▸ What you need to do
Scan the records below. Copy every line in which the word "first" appears.

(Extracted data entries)
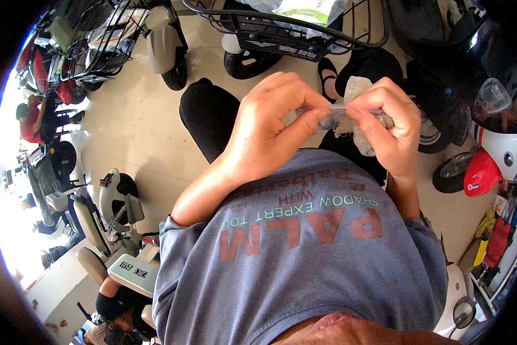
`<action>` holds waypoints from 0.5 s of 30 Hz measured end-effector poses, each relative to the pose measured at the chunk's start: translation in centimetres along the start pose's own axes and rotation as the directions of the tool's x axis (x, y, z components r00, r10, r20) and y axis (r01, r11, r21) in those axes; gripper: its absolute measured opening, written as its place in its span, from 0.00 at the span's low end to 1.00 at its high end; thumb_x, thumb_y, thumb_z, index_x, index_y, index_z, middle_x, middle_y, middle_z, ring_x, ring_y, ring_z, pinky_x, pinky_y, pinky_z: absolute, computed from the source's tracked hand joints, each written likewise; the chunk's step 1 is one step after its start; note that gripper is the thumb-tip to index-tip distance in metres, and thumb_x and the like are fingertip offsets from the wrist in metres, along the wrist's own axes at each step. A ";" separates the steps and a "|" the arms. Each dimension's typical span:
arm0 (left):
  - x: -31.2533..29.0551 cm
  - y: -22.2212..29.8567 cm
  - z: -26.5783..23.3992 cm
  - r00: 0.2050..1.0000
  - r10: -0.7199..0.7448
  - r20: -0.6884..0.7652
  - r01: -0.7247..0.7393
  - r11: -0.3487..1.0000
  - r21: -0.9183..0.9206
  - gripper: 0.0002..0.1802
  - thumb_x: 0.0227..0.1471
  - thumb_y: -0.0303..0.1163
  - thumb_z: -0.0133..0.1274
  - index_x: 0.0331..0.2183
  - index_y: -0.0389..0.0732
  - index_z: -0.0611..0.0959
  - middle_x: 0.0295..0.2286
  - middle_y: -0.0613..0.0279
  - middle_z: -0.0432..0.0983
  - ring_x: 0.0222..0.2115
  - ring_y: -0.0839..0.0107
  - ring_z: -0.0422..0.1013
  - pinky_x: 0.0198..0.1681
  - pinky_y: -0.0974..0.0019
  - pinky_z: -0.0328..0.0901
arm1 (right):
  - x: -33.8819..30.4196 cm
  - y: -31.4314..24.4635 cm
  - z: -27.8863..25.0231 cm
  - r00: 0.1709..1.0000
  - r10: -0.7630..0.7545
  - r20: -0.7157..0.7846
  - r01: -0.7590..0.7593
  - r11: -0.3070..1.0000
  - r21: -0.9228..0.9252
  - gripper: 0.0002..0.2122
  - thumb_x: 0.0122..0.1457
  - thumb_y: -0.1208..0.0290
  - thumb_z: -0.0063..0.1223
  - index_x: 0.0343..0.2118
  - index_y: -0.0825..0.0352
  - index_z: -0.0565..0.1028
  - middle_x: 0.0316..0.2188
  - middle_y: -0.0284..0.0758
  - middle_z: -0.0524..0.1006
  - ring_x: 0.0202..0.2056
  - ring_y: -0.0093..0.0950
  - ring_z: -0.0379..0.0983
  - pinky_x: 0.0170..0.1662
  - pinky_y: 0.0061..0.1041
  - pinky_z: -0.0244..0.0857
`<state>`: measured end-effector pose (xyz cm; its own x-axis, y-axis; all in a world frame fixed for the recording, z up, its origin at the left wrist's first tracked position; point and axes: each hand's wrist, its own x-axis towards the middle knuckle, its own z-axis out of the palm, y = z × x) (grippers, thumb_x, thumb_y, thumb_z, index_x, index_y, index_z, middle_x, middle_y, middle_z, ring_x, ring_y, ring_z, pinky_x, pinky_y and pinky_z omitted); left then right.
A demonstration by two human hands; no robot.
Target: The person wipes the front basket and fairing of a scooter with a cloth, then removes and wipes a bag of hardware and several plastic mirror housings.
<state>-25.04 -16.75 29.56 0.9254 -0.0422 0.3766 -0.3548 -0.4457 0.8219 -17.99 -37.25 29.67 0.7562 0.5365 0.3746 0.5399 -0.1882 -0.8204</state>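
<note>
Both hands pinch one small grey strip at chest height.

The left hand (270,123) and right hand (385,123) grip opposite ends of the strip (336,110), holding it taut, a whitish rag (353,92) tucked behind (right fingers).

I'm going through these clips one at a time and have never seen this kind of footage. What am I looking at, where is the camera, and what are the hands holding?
There is no machine here: a person works with bare hands. The single picture comes from a wide fisheye camera worn on the head, looking down, so the grey shirt fills the lower part and straight edges bend near the rim. The left hand and right hand meet in front of the chest, pinching a small flat grey strip between the fingertips. A whitish rag is bunched in the right hand. What the strip is exactly is too small to tell. Below lies a pale tiled floor, with parked scooters and a wire basket around.
</note>
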 end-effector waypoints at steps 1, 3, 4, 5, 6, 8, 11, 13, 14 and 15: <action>-0.1 0.0 -0.1 1.000 -0.020 -0.014 0.020 0.998 0.052 0.03 0.46 0.22 0.61 0.28 0.36 0.84 0.23 0.61 0.74 0.27 0.69 0.71 0.30 0.68 0.65 | 0.0 0.0 -0.1 1.000 0.002 0.010 -0.003 1.000 0.012 0.03 0.48 0.78 0.63 0.26 0.67 0.79 0.23 0.32 0.74 0.27 0.27 0.70 0.32 0.25 0.60; -0.2 -0.3 -0.2 1.000 -0.017 -0.026 0.020 0.995 0.097 0.03 0.46 0.22 0.61 0.28 0.36 0.84 0.24 0.60 0.75 0.26 0.70 0.71 0.29 0.69 0.64 | -0.1 0.1 -0.2 1.000 -0.001 0.020 0.001 1.000 -0.010 0.02 0.49 0.77 0.62 0.26 0.67 0.79 0.23 0.32 0.74 0.27 0.26 0.69 0.31 0.25 0.60; -0.3 -0.3 -0.2 0.999 -0.017 -0.033 0.021 0.993 0.119 0.03 0.46 0.23 0.62 0.28 0.36 0.84 0.24 0.60 0.76 0.25 0.70 0.71 0.28 0.69 0.64 | -0.2 0.1 -0.2 1.000 -0.002 0.025 0.002 1.000 -0.021 0.02 0.49 0.77 0.62 0.26 0.67 0.79 0.23 0.32 0.74 0.27 0.26 0.69 0.31 0.25 0.60; -0.3 -0.3 -0.2 0.999 -0.018 -0.037 0.023 0.992 0.126 0.03 0.46 0.23 0.62 0.28 0.36 0.84 0.24 0.60 0.76 0.25 0.70 0.71 0.28 0.69 0.64 | -0.3 0.1 -0.2 1.000 0.002 0.029 -0.002 1.000 -0.017 0.02 0.50 0.77 0.62 0.25 0.67 0.79 0.22 0.32 0.74 0.26 0.26 0.69 0.31 0.24 0.60; -0.4 -0.3 -0.3 0.999 -0.019 -0.042 0.025 0.991 0.134 0.03 0.45 0.23 0.62 0.28 0.36 0.84 0.24 0.60 0.77 0.25 0.70 0.71 0.28 0.69 0.64 | -0.3 0.0 -0.2 0.999 0.005 0.033 -0.005 1.000 -0.013 0.02 0.50 0.76 0.62 0.25 0.67 0.79 0.22 0.31 0.74 0.26 0.26 0.69 0.31 0.24 0.59; -0.3 -0.2 -0.5 0.998 -0.039 -0.046 0.044 0.992 0.122 0.03 0.45 0.23 0.62 0.28 0.37 0.84 0.24 0.61 0.77 0.25 0.70 0.71 0.27 0.69 0.64 | -0.2 -0.1 -0.3 0.999 0.001 0.044 0.000 1.000 -0.020 0.02 0.50 0.76 0.62 0.25 0.66 0.79 0.22 0.31 0.74 0.26 0.26 0.68 0.31 0.24 0.59; -0.4 -0.2 -0.9 0.996 -0.087 -0.018 0.087 0.996 0.037 0.03 0.45 0.23 0.63 0.27 0.37 0.84 0.23 0.62 0.77 0.25 0.70 0.72 0.29 0.69 0.64 | -0.2 -0.4 -0.8 0.997 0.002 0.078 0.001 1.000 -0.029 0.02 0.50 0.76 0.62 0.25 0.66 0.80 0.22 0.31 0.74 0.26 0.25 0.69 0.31 0.23 0.60; -0.4 -0.2 -1.3 0.997 -0.074 0.018 0.075 0.996 -0.048 0.03 0.45 0.23 0.63 0.28 0.37 0.85 0.24 0.63 0.78 0.26 0.71 0.72 0.30 0.69 0.64 | 0.0 -0.9 -1.3 0.996 -0.011 0.086 0.012 1.000 -0.006 0.02 0.49 0.76 0.62 0.26 0.67 0.80 0.22 0.32 0.75 0.26 0.25 0.69 0.31 0.23 0.60; -0.3 -0.2 -1.4 0.998 -0.038 0.042 0.042 0.995 -0.085 0.03 0.46 0.23 0.63 0.28 0.37 0.85 0.24 0.63 0.78 0.26 0.71 0.72 0.31 0.68 0.64 | 0.1 -1.1 -1.5 0.996 -0.018 0.089 0.018 1.000 0.003 0.02 0.49 0.76 0.62 0.26 0.67 0.80 0.22 0.32 0.75 0.26 0.25 0.69 0.30 0.23 0.60; -0.1 -0.1 -1.5 0.998 -0.002 0.064 0.010 0.992 -0.122 0.03 0.46 0.23 0.63 0.28 0.37 0.85 0.25 0.63 0.79 0.26 0.71 0.72 0.32 0.68 0.64 | 0.3 -1.4 -1.8 0.994 -0.047 0.099 0.049 0.999 -0.016 0.03 0.48 0.77 0.62 0.26 0.68 0.80 0.22 0.32 0.75 0.25 0.25 0.69 0.30 0.23 0.60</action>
<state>-25.32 -15.30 30.04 0.9327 -0.0988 0.3467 -0.3593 -0.3337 0.8715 -17.86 -38.28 31.70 0.6900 0.6233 0.3680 0.5817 -0.1749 -0.7944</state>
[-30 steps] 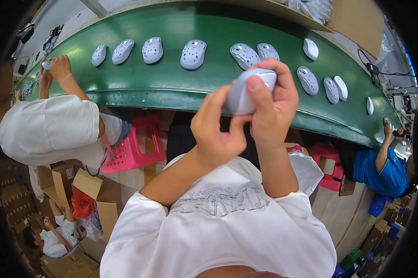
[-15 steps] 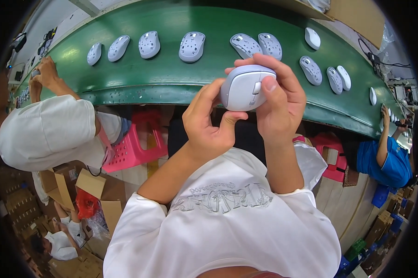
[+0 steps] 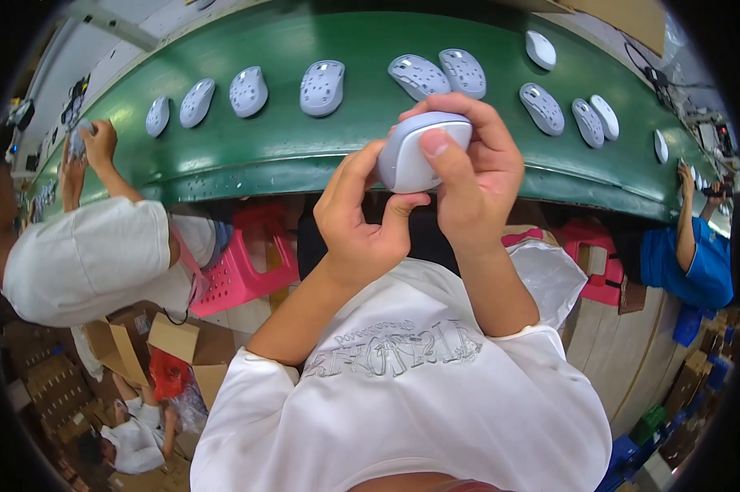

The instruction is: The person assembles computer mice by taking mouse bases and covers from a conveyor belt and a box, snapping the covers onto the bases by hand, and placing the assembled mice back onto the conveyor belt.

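Note:
A computer mouse, pale lavender with a whitish top, is held between my two hands above the bench's near edge. My left hand grips its left side, fingers behind and thumb at the lower edge. My right hand wraps its right side, the thumb lying across the top and hiding part of it; no scroll wheel shows. Just beyond lie two lavender mouse shells side by side, their surfaces dotted with dark openings. Another such shell lies to their left.
More mouse shells line the green bench leftward; others and white pieces lie right. Co-workers sit at left and right. Nearby stand a pink stool and open cartons.
The mouse has turned in my hands, and its scroll wheel no longer shows. My right thumb has moved over its top. The left co-worker's hands have shifted.

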The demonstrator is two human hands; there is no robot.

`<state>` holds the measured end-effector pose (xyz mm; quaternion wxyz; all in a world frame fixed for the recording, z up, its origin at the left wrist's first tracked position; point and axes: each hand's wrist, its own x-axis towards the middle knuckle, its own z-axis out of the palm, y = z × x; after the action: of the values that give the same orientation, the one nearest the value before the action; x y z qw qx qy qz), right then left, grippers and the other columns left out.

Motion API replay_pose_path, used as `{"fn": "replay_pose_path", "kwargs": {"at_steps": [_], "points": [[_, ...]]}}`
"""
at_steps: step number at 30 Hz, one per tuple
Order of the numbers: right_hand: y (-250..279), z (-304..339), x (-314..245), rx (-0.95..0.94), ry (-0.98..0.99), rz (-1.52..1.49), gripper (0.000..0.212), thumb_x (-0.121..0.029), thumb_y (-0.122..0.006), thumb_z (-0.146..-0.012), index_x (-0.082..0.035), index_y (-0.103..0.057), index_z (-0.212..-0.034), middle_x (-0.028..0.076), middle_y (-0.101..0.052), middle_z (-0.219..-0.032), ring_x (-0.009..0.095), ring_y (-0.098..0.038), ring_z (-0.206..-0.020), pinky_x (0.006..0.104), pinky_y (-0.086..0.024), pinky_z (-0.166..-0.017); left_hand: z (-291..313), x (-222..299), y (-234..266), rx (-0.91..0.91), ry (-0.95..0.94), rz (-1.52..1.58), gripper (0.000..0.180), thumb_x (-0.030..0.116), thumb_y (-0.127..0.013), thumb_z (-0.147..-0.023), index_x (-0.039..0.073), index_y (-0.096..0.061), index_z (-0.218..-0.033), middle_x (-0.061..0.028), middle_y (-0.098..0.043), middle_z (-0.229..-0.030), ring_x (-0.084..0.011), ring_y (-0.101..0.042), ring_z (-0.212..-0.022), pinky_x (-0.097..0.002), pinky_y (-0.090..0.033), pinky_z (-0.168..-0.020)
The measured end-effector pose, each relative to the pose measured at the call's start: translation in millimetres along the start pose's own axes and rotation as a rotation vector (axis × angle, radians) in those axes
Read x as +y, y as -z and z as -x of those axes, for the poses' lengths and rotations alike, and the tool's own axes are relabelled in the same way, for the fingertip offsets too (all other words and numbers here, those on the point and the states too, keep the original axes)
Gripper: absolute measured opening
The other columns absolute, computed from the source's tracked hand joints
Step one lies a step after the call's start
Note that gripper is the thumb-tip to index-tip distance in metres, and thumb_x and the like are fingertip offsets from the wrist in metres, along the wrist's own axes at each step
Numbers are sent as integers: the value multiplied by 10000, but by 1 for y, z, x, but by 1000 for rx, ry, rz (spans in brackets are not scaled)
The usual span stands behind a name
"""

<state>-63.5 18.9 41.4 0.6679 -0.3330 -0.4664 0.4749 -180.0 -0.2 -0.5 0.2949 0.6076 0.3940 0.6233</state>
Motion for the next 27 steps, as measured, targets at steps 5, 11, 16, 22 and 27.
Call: {"fn": "replay_pose_path", "kwargs": {"at_steps": [5, 11, 16, 22, 27], "points": [[27, -6, 13, 11, -53, 15, 352, -20, -589, -851, -4, -557, -1201, 165, -643, -1070, 222, -630, -939, 284, -523, -809, -6, -13, -17, -59, 227, 133, 472, -77, -713, -678, -43, -597, -1134, -128, -669, -936, -209, -625, -778, -278, -523, -696], [122, -41, 24, 108, 264, 497, 417, -22, -615, -860, -8, -528, -1268, 140, -606, -1193, 217, -583, -1068, 318, -482, -925, -61, -44, -94, -322, 43, -142, 379, -22, -718, -686, -44, -625, -1053, -134, -677, -868, -224, -626, -756, -311, -514, -713], [279, -97, -16, 580, 167, 771, 355, -146, -717, -825, -46, -639, -1157, 88, -678, -1073, 209, -630, -973, 317, -507, -834, -179, -116, -184, -416, 379, -316, 425, 172, -762, -741, -69, -652, -1073, -167, -701, -922, -275, -654, -812, -356, -521, -774], [371, -71, -36, 510, -268, 1254, 466, -165, -739, -768, -47, -615, -1202, 125, -636, -1105, 196, -593, -870, 302, -513, -760, -205, -158, -225, -487, 626, -375, 550, 244, -723, -779, 3, -573, -1250, -171, -677, -1114, -293, -672, -914, -363, -524, -844], [331, -67, -21, 599, -446, 1469, 689, -397, -786, -716, -12, -581, -1250, 198, -614, -1087, 327, -630, -965, 378, -526, -827, -227, -164, -229, -771, 162, -840, 633, 297, -678, -763, 99, -518, -1343, -124, -655, -1210, -296, -662, -999, -364, -513, -896]]}}
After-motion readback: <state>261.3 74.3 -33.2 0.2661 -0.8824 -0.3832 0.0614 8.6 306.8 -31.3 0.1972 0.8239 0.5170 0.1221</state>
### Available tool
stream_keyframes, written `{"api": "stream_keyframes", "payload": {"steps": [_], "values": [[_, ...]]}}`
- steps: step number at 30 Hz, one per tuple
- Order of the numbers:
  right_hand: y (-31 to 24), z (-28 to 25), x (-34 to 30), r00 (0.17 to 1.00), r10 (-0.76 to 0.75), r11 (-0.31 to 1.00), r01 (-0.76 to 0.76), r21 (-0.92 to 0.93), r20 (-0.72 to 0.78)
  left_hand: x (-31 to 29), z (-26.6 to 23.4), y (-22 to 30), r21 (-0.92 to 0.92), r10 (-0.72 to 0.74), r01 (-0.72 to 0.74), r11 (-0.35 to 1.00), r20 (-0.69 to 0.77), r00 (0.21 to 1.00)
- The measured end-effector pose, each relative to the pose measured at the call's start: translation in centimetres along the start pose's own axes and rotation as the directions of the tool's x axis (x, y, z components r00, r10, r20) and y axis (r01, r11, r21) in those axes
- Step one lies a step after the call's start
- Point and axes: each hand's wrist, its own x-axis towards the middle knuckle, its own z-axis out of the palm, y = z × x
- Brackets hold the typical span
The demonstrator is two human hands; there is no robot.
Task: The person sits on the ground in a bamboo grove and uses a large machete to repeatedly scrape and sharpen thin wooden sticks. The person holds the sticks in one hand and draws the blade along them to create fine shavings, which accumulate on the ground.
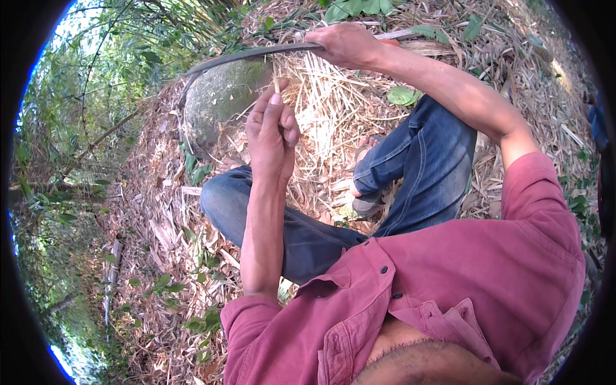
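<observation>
My left hand is raised in front of the left knee, its thumb and fingers closed on a thin pale stick that points upward. Farther out, my right hand is wrapped round the near end of a long, dark, curved blade. From the fist the blade runs left, passing above the stick and over the far side of a rounded grey stone. Whether it touches the stone I cannot tell. The grip itself is mostly hidden inside my right hand.
Pale shavings and split strips lie heaped between the stone and my crossed legs in blue jeans. Dry leaf litter covers the ground. Green plants stand along the left, and a broad green leaf lies beyond my right knee.
</observation>
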Motion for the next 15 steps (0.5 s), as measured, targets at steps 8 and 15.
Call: {"api": "stream_keyframes", "payload": {"steps": [8,15], "values": [[-2.3,-0.5,-0.3,0.994,-0.108,0.991,0.110,0.076,-0.034,0.1,0.2,0.0,-0.001,-0.043,0.043,0.999,-0.096,0.994],[-3.0,0.0,-1.1,0.976,-0.215,0.977,0.215,-0.020,-0.024,0.6,-0.4,-0.4,0.080,-0.087,0.089,0.993,-0.027,0.996]]}}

▸ Answer area
`<state>`: measured end-effector pose (xyz cm; its own x-axis, y-axis; all in a world frame fixed for the recording, z up, its origin at the left wrist's first tracked position; point and axes: each hand's wrist, its own x-axis towards the middle knuckle, its own z-axis out of the palm, y = z × x) (grippers, thumb_x, thumb_y, thumb_z, index_x, index_y, index_z, middle_x, middle_y, middle_z, ring_x, ring_y, ring_z, pinky_x, pinky_y and pinky_z omitted); left then right.
`<state>` holds the measured end-effector pose (xyz mm; quaternion wxyz; all in a world frame fixed for the recording, z up, its origin at the left wrist's first tracked position; point and axes: each hand's wrist, its own x-axis towards the middle knuckle, its own z-axis out of the palm, y = z × x; after the action: of the values that give the same orientation, the one nearest the value before the action; x y z qw qx qy qz), right then left, grippers and the other columns left out.

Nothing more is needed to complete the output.